I mean, I could pretend to build suspension about what we eventually chose, but I suspect you’ve guessed. Which makes this particular quote from another email by Jim especially fun to read, twelve years on, as I rather proudly notice how much we did exactly this:

“Also, as both Alec and John have pointed out, the cost of being completist is way beyond us. I think instead we simply have to be interesting. We review all the big titles, and have the most interesting opinions and things to say. But we don't review /everything/. We simply can't. What we can do is write fucking awesome editorial, and we do that by writing about the games that are interesting. Leave minor titles and predictable sequels to the pack and get on with looking at the aspects of gaming that we can say something about.”

Further twists appeared in that month-long wait. The people we were trying to do a deal with were suddenly offered $400k to create something else, and we immediately went to work trying to fathom a way we could trick them into giving it to us. On this particular day (a Tuesday) I was in the US for work (Fallout 3 announcement), barely able to keep up for the most 2007 reason ever. I emailed the chain:

“i'm in america with no net access but for my ds. back thurs”

Come Wednesday everything changed again. Suddenly the people we were talking to had seen giant dollar signs in the PC only space, and perhaps-just-maybe we would be able to steer this mad ship back on course. More emails flew in, numbers and ideas and directions, and while I honestly don’t remember it, I can only imagine poor me trying to keep up with it on my tiny Nintendo DS screen with the wireless pack slotted in the back.

Perhaps most troublingly of all, the phrase, “The Mojo of games websites” had been used twice in two days.

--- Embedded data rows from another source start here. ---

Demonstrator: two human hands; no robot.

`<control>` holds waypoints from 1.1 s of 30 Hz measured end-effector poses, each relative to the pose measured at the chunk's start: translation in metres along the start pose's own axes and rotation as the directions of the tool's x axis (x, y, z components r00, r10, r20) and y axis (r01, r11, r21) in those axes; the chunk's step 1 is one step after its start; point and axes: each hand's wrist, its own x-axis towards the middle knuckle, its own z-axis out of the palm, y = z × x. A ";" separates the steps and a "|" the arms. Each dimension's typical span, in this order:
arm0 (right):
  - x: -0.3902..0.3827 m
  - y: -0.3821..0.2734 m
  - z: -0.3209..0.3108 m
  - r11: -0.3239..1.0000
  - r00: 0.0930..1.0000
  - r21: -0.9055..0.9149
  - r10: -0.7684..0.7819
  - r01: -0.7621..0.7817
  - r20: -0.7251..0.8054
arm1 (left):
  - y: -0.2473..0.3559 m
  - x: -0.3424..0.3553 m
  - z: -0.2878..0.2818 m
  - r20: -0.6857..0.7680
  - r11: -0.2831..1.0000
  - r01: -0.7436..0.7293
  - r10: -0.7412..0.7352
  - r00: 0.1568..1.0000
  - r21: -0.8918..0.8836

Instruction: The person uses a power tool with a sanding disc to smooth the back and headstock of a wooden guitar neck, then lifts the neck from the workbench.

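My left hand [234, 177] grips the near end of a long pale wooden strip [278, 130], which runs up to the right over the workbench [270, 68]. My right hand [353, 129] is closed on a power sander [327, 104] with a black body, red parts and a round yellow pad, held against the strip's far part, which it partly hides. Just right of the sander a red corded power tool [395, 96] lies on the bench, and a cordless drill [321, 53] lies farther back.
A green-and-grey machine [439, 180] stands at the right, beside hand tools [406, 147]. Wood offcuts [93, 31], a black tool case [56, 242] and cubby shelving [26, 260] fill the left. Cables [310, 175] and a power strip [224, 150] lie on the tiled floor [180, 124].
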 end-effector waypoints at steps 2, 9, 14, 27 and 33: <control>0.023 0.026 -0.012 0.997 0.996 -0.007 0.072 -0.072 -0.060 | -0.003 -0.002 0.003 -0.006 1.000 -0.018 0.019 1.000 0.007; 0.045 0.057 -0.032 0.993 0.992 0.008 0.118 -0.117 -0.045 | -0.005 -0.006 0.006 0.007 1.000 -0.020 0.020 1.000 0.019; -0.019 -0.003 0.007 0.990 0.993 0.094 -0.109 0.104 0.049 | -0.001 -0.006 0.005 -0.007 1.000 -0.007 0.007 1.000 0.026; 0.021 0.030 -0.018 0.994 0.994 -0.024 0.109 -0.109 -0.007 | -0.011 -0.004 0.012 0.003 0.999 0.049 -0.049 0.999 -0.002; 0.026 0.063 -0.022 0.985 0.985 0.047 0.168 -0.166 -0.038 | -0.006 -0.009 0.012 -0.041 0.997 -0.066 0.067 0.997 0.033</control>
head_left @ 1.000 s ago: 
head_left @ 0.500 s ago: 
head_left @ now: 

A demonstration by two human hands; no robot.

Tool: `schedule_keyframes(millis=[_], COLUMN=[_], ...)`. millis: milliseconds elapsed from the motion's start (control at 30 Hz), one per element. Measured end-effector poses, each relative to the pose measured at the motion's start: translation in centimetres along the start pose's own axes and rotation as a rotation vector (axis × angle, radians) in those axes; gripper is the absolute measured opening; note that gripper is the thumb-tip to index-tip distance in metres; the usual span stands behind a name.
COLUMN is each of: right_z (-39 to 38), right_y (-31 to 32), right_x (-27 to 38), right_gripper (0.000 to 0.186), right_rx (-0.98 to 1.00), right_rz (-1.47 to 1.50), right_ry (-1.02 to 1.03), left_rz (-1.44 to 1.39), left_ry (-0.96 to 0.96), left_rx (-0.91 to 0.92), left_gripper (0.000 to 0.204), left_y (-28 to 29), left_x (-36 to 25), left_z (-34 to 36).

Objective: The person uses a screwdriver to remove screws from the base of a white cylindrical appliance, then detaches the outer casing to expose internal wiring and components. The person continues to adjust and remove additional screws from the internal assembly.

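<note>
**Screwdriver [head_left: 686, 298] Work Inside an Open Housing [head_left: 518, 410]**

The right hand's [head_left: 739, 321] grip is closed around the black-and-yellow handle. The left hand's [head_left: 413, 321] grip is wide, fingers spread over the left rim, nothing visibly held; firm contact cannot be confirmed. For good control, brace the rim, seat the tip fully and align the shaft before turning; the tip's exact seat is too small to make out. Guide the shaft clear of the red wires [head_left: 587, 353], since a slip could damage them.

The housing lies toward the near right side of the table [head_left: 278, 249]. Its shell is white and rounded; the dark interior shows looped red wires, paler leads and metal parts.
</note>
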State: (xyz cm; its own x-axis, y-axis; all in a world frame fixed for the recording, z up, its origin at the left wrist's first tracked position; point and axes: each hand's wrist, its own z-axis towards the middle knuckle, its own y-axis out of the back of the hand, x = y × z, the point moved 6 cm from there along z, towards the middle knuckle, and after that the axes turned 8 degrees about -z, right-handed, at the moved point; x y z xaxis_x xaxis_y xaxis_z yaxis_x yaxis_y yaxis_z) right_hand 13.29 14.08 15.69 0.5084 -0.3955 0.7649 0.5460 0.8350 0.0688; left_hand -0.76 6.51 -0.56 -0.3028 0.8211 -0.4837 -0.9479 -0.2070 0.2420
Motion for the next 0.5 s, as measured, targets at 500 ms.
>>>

It’s worth noting at this point that “compromising” on our idea wasn’t that big of a deal. We were all pretty broke, scraping by on freelance, and just getting a steady pay cheque to write a games website would have been amazing. It wouldn’t be an abandoning of hard-wired principles, it would be an abandoning of a two-week old idea we’d come up with. So it, to me, is really fascinating just how much we were obviously uncomfortable with it all. As I read through the emails, it’s incredibly clear that we loved our original idea rather a lot. Also, I added,

“Man, the DS is incredible. Totally browsing email on the loo.”

Still, we waited. The last email in that chain, on June 21st, reads,

“We will have a definite answer from [redacted] by July 4th.”